Kidney of an 8-week-old ICR mouse. (A) Diffuse glomerular lesions are associated with tubular lesions, e.g., basophilic changes and hyaline casts in bilateral kidneys. Hematoxylin and eosin staining; scale bar = 400 μm. (B) A glomerulus showing thickening of capillary walls and mesangial expansion. Hematoxylin and eosin staining; scale bar = 50 μm.
Fig. 2.
Glomerulus in an 8-week-old ICR mouse. (A) The thickened capillary wall and expanded mesangial area show positive staining with PAS. Scale bar = 50 μm. (B) The thickened capillary wall shows a double-contoured basement membrane (arrows) and expanded mesangial area stained black with PAM. Scale bar = 50 μm. (C) The thickened capillary wall and expanded mesangial area are stained blue with Masson’s trichrome. Scale bar = 50 μm.
Fig. 3.
Immunohistochemical staining of the glomerulus of an 8-week-old ICR mouse. (A) The thickened capillary wall and expanded mesangial area show positive staining for IgM. Scale bar = 50 μm. (B) The glomeruli and crescent show Ki-67-positive cells (arrows). Scale bar = 50 μm. (C) The thickened capillary wall show positive staining for α-SMA. Scale bar = 50 μm.
Fig. 4.
Electron micrographs of glomerular capillary walls in an 8-week-old ICR mouse. The thickened capillary wall shows mesangial interposition (arrows), newly formed basement membrane-like material (asterisks) and fused podocyte foot processes (arrowheads). Scale bar = 2 μm.
Amyloidosis, glomerulonephritis and glomerulosclerosis are well-known age-related spontaneous glomerular lesions in the aging ICR mouse3. In the present case, amyloidosis was not observed, as there were no Congo red staining deposits.

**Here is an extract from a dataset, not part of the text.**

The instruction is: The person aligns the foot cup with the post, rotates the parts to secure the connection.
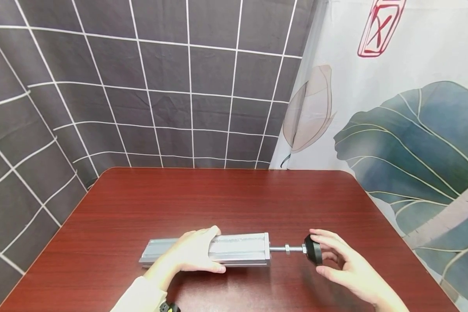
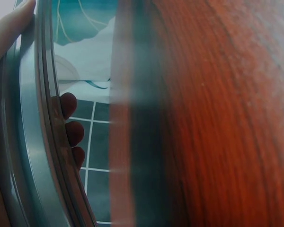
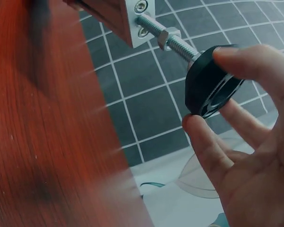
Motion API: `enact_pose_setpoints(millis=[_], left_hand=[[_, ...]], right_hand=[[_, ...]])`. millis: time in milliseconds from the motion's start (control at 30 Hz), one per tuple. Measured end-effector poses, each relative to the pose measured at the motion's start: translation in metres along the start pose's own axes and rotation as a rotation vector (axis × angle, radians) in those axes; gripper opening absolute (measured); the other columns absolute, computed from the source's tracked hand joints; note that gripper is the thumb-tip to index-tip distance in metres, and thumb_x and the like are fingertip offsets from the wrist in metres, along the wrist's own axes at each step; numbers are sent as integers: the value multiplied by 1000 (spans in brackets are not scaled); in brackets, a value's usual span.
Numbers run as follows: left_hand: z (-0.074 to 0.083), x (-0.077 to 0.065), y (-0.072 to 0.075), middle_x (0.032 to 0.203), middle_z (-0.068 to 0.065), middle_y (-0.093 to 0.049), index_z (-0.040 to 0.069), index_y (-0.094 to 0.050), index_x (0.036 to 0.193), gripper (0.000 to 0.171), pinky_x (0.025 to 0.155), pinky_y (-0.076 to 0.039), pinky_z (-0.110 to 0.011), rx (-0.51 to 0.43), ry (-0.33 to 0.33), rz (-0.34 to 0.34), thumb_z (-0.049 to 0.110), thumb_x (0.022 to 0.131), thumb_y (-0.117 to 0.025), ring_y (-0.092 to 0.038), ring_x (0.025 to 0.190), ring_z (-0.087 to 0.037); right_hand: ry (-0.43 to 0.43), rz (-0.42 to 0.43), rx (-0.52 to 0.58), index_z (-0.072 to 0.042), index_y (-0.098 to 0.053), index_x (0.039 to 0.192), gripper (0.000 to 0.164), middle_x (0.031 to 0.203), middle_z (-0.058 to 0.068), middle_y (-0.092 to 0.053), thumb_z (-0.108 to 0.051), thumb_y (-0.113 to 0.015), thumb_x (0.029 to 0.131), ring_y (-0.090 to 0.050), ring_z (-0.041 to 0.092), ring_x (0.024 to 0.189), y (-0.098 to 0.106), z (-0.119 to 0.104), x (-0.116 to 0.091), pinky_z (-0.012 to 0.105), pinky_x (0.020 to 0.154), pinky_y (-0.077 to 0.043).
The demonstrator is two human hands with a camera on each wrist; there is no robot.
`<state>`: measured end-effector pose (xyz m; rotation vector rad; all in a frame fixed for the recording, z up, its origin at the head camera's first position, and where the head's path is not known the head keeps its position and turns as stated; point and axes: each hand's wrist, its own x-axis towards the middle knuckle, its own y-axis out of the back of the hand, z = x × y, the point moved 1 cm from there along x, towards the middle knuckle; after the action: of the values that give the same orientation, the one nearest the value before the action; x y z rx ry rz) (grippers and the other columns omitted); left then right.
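A silver aluminium profile (image 1: 239,247) lies lengthwise across the front of the head view, gripped from above by my left hand (image 1: 196,251). In the left wrist view, fingertips (image 2: 74,134) curl around the far side of the profile (image 2: 33,109). A threaded rod (image 1: 296,248) with a hex nut (image 3: 166,39) sticks out of the end plate (image 3: 141,21), which has screws in it. At the rod's outer end sits a round black levelling foot (image 1: 313,250). My right hand (image 1: 349,264) pinches this foot by its rim between thumb and fingers; its hollow underside faces the palm.
The reddish-brown wooden table (image 1: 218,195) spreads under both hands, with its far edge against a dark grey grid-patterned curtain (image 1: 160,86). To the right hangs a white curtain (image 1: 343,108) printed with large leaves.
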<state>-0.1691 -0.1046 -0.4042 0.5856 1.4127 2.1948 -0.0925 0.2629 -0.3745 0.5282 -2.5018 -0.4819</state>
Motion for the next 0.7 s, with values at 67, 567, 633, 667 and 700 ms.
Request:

In the thickened capillary wall, mesangial interposition, activation of mesangial cells and/or phenotypic changes in mesangial cells were suggested by immunoreactivity to α-SMA. Mesangial interposition was also identified in ultrastructural observation. In addition, the presence of Ki-67-positive cells suggested an increase in mesangial cells and the parietal epithelium of the Bowman’s capsule. Immunoreactivity to IgM in the thickened capillary wall was suggestive of immune complex formation. However, it was not identified by the electron microscopic examination. We therefore considered the immunoreactivity to be due to exudation of plasma components in subendothelial regions. The above morphological findings and suggestive evidence of mesangial cell activation are compatible with diagnostic features of glomerulonephritis in the current INHAND8. Accordingly, we therefore considered the present case as most likely glomerulonephritis, which may have been spontaneous or genetically related. The present case might not have been caused by an immunological mechanism.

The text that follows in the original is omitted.